[EXERCISE] Give the data below again exactly, and drop each picture from it.

[PROVIDED DATA]
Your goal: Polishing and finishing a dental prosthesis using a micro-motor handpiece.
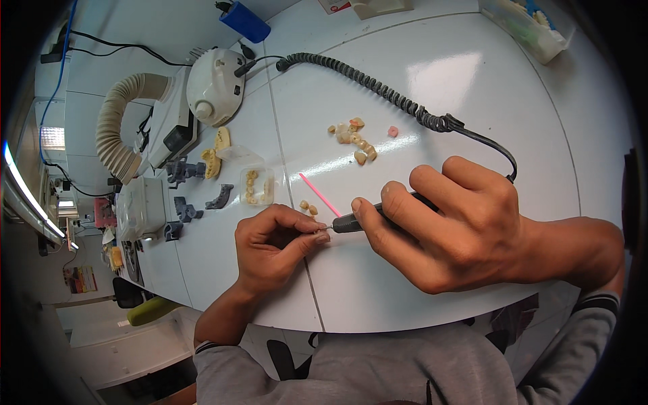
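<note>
My right hand [452,229] grips a black rotary handpiece [351,221], its tip pointing left at my left hand. My left hand [273,246] pinches a tiny piece between thumb and fingertips right at the tool's tip; the piece itself is mostly hidden. A black coiled cord [378,88] runs from the handpiece back to a white control unit [214,84]. A thin pink stick [319,194] lies on the white table [432,81] just above my hands. Two small tooth-coloured pieces [308,206] sit beside it.
A cluster of tooth-coloured crowns [356,140] and a small pink piece [393,131] lie farther back. A clear small box with teeth [257,186], yellow dental casts [216,154], grey articulator parts [183,169] and a ribbed suction hose [118,125] stand at the left. A plastic container [530,27] sits far right.
</note>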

[SOLUTION FOR THIS TASK]
Your goal: Polishing and finishing a dental prosthesis using a micro-motor handpiece.
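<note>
My right hand [452,229] grips a black rotary handpiece [351,221], its tip pointing left at my left hand. My left hand [273,246] pinches a tiny piece between thumb and fingertips right at the tool's tip; the piece itself is mostly hidden. A black coiled cord [378,88] runs from the handpiece back to a white control unit [214,84]. A thin pink stick [319,194] lies on the white table [432,81] just above my hands. Two small tooth-coloured pieces [308,206] sit beside it.
A cluster of tooth-coloured crowns [356,140] and a small pink piece [393,131] lie farther back. A clear small box with teeth [257,186], yellow dental casts [216,154], grey articulator parts [183,169] and a ribbed suction hose [118,125] stand at the left. A plastic container [530,27] sits far right.
</note>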

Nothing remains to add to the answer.